Ronna and Eric Hoffman Gallery
Making A Better Painting seeks to spark dialogue among regional artists and theorists about painting practices today and respond to new and pressing questions.
What can be called a painting today? How does painting’s immediacy of materials and the human hand react to the mediated world we live in? How do painters today reckon with the material, historical, environmental and psychological costs of their production? How do we reconcile artistic practice with political engagement? A collaborative effort among artists from multiple institutions across the PNW, Making a Better Painting presents these questions as a starting point for broad and diverse conversations among regional artists, academics and curators. A two-month exhibition of the same title at the Hoffman Gallery on the Lewis & Clark campus includes Washington and Oregon painters and serves as the centerpiece and context for the symposium.
The exhibiting artists are Juventino Aranda (Walla Walla), Bruce Burris (Corvallis), Dawn Cerny (Seattle), Jaq Chartier (Seattle), Ka’ila Farrell-Smith (Klamath), Derek Franklin (Portland), Joe Hedges (Pullman), Grant Hottle (Portland), Paul Komada (Seattle), Ruth Lantz (Portland), Ellen Lesperance (Portland), Margie Livingston (Seattle), Elizabeth Malaska (Portland), V. Maldonado (Portland), Susan Murrell (La Grande), Ralph Pugay (Portland), Anthony White (Seattle), Amanda Wojick (Eugene).
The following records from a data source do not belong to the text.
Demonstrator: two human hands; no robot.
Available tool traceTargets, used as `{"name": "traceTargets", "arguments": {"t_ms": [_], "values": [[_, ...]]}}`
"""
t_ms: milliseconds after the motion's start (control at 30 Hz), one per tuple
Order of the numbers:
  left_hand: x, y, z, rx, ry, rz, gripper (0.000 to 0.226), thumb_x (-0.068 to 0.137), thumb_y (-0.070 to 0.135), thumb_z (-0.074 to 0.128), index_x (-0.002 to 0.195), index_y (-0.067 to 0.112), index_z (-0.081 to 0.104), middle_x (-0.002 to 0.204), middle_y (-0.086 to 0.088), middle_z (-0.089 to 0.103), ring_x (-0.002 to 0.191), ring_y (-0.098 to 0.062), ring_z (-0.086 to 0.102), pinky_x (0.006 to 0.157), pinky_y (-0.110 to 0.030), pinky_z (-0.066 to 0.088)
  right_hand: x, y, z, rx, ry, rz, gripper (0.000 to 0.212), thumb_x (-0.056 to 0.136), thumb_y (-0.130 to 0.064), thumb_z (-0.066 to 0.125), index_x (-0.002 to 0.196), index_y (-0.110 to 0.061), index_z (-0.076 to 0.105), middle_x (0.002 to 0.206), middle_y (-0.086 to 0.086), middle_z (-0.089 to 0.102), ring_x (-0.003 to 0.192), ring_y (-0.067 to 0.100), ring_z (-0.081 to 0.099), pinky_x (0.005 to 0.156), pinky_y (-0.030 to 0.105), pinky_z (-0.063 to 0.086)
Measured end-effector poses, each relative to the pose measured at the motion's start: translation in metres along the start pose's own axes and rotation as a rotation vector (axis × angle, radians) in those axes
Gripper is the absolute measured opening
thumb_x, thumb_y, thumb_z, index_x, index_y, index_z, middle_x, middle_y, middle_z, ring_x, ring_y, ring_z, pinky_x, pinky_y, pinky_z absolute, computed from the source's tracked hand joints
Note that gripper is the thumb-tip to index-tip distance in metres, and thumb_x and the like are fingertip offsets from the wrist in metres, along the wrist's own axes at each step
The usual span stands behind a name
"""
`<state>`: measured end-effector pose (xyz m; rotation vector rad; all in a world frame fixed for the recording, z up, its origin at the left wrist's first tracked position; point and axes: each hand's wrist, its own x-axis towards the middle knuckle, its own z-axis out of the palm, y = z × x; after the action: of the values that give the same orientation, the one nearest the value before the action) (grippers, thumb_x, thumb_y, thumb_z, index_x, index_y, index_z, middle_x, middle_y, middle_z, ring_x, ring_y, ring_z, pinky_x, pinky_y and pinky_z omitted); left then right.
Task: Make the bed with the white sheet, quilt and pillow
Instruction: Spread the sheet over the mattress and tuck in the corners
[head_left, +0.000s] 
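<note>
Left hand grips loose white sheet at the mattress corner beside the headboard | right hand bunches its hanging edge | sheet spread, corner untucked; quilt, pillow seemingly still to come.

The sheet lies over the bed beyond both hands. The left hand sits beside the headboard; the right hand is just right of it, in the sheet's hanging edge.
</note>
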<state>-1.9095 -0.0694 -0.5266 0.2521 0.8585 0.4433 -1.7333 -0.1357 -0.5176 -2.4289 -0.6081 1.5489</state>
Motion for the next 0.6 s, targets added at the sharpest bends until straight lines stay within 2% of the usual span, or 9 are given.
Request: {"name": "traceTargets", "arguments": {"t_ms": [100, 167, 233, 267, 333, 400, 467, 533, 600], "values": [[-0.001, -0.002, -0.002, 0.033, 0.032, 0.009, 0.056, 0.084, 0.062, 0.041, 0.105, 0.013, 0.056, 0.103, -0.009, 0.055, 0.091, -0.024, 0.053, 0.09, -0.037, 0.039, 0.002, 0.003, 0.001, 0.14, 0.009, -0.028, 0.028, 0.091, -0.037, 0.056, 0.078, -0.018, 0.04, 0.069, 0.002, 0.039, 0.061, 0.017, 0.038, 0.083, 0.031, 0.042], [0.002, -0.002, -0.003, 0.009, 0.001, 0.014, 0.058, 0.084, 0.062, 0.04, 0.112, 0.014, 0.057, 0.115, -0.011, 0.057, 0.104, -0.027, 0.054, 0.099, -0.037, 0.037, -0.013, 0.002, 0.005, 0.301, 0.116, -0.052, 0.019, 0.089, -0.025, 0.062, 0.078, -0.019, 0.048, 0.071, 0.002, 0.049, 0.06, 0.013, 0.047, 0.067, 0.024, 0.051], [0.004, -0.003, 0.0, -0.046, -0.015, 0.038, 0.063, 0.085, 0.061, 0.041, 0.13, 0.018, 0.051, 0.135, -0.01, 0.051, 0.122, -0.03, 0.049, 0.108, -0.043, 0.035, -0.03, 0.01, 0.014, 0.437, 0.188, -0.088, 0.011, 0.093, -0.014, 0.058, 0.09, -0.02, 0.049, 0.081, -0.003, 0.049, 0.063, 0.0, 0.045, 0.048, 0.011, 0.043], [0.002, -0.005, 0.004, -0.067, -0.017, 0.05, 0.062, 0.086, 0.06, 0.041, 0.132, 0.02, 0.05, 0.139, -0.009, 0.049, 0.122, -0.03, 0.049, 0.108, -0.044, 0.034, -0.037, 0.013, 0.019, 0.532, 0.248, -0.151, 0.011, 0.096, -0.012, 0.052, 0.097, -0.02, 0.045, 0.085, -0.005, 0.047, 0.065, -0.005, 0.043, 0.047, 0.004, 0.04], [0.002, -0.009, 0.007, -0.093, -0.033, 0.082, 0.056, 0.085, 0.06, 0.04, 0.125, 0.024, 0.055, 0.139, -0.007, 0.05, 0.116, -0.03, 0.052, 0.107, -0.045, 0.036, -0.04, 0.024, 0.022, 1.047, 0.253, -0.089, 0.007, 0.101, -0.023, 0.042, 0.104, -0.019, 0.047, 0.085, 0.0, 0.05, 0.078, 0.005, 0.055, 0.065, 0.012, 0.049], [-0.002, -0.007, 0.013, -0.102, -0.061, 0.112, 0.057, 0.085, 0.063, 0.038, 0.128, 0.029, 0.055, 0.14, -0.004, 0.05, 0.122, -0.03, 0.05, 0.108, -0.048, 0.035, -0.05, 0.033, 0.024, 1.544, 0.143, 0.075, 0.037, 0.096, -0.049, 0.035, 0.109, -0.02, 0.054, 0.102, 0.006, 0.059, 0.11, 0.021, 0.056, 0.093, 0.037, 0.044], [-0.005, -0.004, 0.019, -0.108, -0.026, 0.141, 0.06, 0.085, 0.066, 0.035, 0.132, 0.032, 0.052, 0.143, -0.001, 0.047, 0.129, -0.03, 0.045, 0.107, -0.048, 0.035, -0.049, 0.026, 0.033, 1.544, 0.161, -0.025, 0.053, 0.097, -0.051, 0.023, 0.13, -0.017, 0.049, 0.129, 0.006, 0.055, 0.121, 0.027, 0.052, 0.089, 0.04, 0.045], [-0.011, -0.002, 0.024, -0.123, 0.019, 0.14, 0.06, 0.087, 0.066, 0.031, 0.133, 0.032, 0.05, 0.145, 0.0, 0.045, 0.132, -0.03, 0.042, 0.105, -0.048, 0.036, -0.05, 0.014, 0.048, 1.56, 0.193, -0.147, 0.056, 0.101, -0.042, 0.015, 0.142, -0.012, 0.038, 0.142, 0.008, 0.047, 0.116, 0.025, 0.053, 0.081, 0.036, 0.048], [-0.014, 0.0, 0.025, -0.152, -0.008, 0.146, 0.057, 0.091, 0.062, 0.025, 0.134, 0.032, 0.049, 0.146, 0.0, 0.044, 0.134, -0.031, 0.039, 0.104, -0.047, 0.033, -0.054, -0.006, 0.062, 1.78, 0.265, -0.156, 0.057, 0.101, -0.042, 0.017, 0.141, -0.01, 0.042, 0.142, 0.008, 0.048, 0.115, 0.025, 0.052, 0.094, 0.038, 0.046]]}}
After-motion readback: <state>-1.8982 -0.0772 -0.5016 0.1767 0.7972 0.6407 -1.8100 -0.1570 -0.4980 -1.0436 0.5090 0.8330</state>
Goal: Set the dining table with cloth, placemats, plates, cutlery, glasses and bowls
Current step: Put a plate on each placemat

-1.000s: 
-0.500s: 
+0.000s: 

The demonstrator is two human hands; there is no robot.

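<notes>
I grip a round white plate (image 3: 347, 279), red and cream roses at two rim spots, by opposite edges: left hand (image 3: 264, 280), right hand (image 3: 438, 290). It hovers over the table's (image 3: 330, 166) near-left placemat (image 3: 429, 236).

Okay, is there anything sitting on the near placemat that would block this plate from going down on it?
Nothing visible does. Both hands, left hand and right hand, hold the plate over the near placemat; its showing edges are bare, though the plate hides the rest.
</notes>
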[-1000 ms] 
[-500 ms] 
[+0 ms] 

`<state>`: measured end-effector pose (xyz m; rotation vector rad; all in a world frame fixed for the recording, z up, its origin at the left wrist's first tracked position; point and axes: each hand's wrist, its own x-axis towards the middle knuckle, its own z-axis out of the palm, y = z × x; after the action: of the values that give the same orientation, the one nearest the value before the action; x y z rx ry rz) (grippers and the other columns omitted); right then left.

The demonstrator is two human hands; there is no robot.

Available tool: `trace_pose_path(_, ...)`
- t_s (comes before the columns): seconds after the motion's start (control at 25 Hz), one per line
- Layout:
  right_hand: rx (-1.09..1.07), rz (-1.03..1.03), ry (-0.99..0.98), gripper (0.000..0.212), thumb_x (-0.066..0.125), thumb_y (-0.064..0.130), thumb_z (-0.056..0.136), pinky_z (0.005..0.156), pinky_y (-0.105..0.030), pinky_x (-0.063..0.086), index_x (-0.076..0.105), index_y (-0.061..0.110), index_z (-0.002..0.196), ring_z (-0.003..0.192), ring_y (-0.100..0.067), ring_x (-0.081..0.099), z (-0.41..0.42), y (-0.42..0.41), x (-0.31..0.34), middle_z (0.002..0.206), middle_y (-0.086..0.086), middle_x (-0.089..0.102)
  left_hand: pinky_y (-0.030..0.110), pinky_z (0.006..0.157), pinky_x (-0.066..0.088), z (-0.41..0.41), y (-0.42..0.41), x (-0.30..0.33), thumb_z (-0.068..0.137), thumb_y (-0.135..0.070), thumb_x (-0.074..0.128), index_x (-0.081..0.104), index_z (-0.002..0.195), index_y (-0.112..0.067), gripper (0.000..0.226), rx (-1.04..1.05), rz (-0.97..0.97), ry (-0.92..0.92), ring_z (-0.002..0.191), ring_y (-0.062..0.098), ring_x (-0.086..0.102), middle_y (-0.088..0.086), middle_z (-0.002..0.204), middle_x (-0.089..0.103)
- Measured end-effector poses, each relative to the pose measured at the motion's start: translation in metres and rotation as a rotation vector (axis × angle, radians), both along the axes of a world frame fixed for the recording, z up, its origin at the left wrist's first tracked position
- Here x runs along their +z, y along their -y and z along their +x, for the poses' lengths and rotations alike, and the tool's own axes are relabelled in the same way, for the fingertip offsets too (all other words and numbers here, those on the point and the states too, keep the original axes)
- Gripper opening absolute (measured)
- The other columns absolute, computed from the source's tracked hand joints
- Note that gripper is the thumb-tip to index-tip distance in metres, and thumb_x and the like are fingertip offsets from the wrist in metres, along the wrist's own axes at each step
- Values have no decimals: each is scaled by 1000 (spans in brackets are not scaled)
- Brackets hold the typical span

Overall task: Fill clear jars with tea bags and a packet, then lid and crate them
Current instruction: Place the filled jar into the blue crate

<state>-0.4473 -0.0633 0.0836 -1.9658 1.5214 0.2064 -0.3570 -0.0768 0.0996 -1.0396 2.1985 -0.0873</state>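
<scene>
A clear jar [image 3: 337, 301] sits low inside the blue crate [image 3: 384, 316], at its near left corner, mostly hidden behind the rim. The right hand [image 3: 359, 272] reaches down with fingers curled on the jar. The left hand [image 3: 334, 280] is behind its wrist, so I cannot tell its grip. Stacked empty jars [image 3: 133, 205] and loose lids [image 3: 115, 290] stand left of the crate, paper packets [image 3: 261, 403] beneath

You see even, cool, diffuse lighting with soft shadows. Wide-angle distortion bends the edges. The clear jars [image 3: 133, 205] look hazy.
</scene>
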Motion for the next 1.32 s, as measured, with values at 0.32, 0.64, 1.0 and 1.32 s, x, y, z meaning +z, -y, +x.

Making a Better Painting Symposium: March 6 and 7
You can find the preliminary schedule below. There will be some changes in the next few weeks, so check back soon!
Registration to the symposium is free but required of all. We will use this information to make sure we have enough seating and refreshments.
For registration details, please contact Alison Walcott at firstname.lastname@example.org or 503-768-7390.
Keynote: Molly Zuckerman-Hartung
Molly Zuckerman-Hartung is a painter and writer living and working in New York. She received a BA from The Evergreen State College in 1998 and an MFA from The School of the Art Institute of Chicago in 2007. She has shown internationally, and is represented by Corbett vs. Dempsey in Chicago. She was included in the group show Painter Painter at the Walker Art Center (Minneapolis,) and the 2014 Whitney Biennial, and has had solo shows at John Connelly (NYC), The Museum of Contemporary Art (Chicago,) Kadel Willborn in (Karlsruhe), Diana Lowenstein Fine Art (Miami), and Rowley Kennerk (Chicago.) She is a 2013 recipient of the Louis Comfort Tiffany Grant. She has written essays on Susan Sontag, Michelle Grabner, Carrie Schneider, and Magalie Guerin, and in 2012 she wrote (The 95 Theses on Painting). Ms. Zuckerman-Hartung teaches in the low residency MFA program at the School of the Art Institute of Chicago and was appointed critic in painting/printmaking at Yale in 2015.